Wednesday, 16 December 2015
Poster Hall (Moscone South)
Ray Ming Keung Chow, Chinese University of Hong Kong, Hong Kong, Hong Kong, Amos P. K. Tai, Chinese University of Hong Kong, Earth System Science Programme, Hong Kong, Hong Kong, David A Ridley, Massachusetts Institute of Technology, Cambridge, MA, United States and Jasper F Kok, University of California Los Angeles, Atmospheric and Oceanic Sciences, Los Angeles, CA, United States
Abstract:
Mineral dust is important for climate because it alters the radiation budget, both directly by scattering sunlight and indirectly by influencing cloud processes.

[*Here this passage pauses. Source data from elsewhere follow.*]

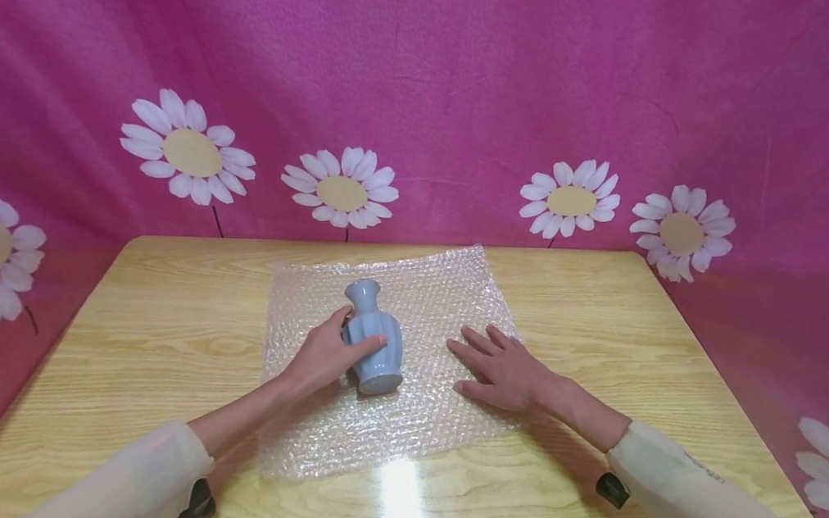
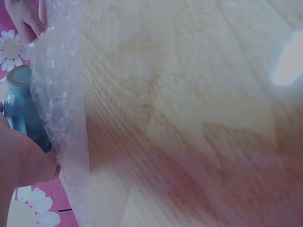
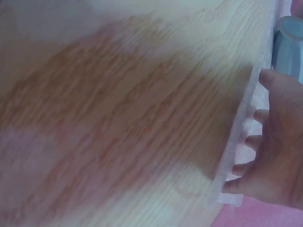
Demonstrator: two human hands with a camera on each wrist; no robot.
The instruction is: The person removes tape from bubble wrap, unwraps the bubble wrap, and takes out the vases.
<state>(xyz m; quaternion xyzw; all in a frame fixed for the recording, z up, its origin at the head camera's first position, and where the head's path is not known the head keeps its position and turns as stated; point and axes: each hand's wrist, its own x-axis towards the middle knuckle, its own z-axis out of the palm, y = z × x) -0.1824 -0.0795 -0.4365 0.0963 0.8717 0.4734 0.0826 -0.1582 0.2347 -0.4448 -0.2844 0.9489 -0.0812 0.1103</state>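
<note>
A pale blue-grey glazed vase (image 1: 379,366) lies on its side over a sheet of clear bubble wrap (image 1: 428,295), its mouth toward the back and its base toward me. From the left, my left hand (image 1: 322,354) grips the vase's body, with the thumb across the top and other fingers partly hidden behind it. My right hand (image 1: 506,373) is spread, palm down, on the right part of the bubble wrap. The right wrist view shows those fingers (image 3: 253,142) stretched out over the sheet, with the vase (image 3: 286,54) beyond the thumb.
Under the sheet is a light wood-grain table (image 1: 168,313). A magenta cloth (image 1: 444,84) with large white daisies hangs behind it and at both sides. Glare (image 1: 402,507) shines on the table near its front.
</note>
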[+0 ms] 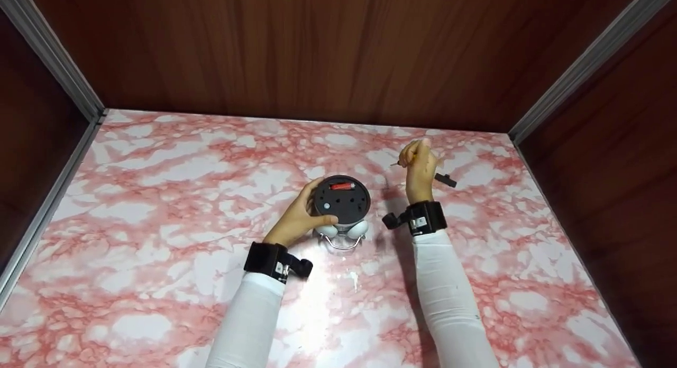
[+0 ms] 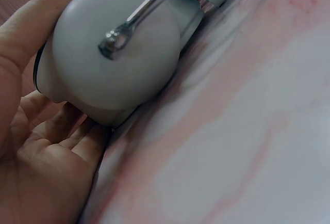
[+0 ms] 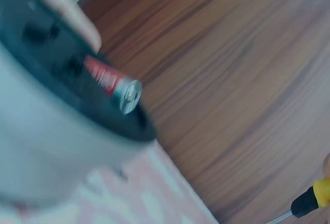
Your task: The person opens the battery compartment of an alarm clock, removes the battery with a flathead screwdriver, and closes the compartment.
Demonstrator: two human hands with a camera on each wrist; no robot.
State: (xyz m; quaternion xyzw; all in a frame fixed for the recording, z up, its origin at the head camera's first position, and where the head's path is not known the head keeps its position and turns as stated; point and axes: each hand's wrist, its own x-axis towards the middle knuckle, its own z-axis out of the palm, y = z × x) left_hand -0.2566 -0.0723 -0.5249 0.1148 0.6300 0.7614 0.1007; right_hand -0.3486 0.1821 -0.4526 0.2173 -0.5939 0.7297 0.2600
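Observation:
A white twin-bell alarm clock [image 1: 342,209] lies with its black back facing up, bells and wire handle toward me. In that back sits a red battery [image 1: 342,186]; the right wrist view shows its silver end. My left hand [image 1: 301,214] grips the clock's left side, thumb over the rim of the back and the other fingers round the body. To the right, my right hand [image 1: 420,164] holds a screwdriver [image 3: 305,202] with a black and yellow handle, its thin shaft pointing left, away from the clock. One white bell [image 2: 116,46] fills much of the left wrist view.
A small black piece with a tab [image 1: 446,180] lies on the table just right of my right hand. The pink-and-white marbled tabletop [image 1: 158,199] is bounded by a brown wood-grain panel [image 1: 296,56] behind and dark panels at both sides.

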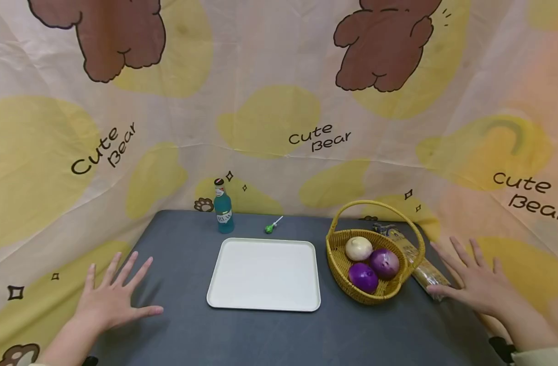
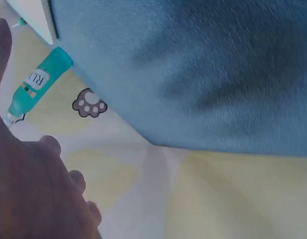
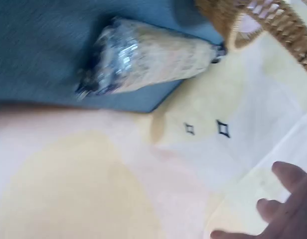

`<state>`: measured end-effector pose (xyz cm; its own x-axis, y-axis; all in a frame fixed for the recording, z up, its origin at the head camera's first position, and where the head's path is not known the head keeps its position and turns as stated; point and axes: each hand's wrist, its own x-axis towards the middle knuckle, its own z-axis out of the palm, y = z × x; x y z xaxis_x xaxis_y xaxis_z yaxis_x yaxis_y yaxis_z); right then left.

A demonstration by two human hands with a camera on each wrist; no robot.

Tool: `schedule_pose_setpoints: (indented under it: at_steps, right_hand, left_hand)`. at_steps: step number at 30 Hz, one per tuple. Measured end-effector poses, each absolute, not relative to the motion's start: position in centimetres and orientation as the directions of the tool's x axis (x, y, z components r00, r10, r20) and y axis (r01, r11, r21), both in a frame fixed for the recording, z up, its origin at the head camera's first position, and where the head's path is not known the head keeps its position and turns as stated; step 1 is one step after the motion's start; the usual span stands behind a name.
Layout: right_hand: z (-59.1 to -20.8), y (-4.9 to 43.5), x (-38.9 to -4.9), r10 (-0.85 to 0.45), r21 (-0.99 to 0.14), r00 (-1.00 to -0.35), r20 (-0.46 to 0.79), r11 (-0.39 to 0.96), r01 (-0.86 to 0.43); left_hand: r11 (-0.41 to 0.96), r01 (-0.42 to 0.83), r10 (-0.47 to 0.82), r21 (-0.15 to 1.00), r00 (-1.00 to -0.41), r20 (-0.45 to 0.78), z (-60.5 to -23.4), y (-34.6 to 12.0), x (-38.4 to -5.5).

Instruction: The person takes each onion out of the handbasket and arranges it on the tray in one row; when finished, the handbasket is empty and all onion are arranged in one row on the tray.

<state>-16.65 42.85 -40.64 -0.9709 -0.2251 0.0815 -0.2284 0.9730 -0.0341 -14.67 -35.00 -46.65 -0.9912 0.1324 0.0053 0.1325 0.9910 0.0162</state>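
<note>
My left hand (image 1: 112, 300) is spread above the left side of the table, fingers straight, holding nothing. On the far right, my right hand (image 1: 482, 284) also has its fingers spread and holds nothing; its thumb overlaps the end of a clear plastic package (image 1: 427, 274) in the head view. Nearest to that hand are this package and a yellow wicker basket (image 1: 347, 290) with a tall handle. Inside the basket lie a white onion (image 1: 359, 248) and two purple onions (image 1: 384, 263). A white rectangular tray (image 1: 264, 274) lies in the middle of the table.
A blue-green bottle (image 1: 223, 211) stands upright behind the tray's left corner. Beside it, a green lollipop (image 1: 271, 227) lies near the back edge. The dark grey table (image 1: 183, 269) is bordered by a printed cloth (image 1: 260, 122) at the back and sides.
</note>
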Motion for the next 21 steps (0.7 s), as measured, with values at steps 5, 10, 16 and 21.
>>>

Studies have shown that the variability of dust emission is greatly affected by local wind speeds and land surface characteristics. Globally, land cover change is mainly driven by vegetation changes that modify the dust sources, which can be represented by changes in leaf area index (LAI), and its effect on East Asian dust emission under the backdrop of changing wind patterns has yet to be quantified. Here we present a study to investigate how climate and land cover changes might have modified dust emission in East Asia during 1982-2010 using the GEOS-Chem chemical transport model. New developments include a dynamic geomorphology-dependent dust emission scheme and better representation of vegetation effect on surface roughness and threshold wind speed. We also implement subgrid wind variability to reduce the resolution dependence of the model. The bias of modeled total aerosol optical depth (AOD) relative to observations is reduced from about -86% to -14%, mostly due to the inclusion of subgrid wind variability, but up to 10% of the emission improvements stem from the revised vegetation dependence. Simulations suggest that about 45 Tg, ~9% of the global dust emission, is from East Asia in spring. Sensitivity studies with changing historical LAI vs. surface wind show that climate variability might be a more important factor than land cover change contributing to dust emission variability and trends over the past 30 years.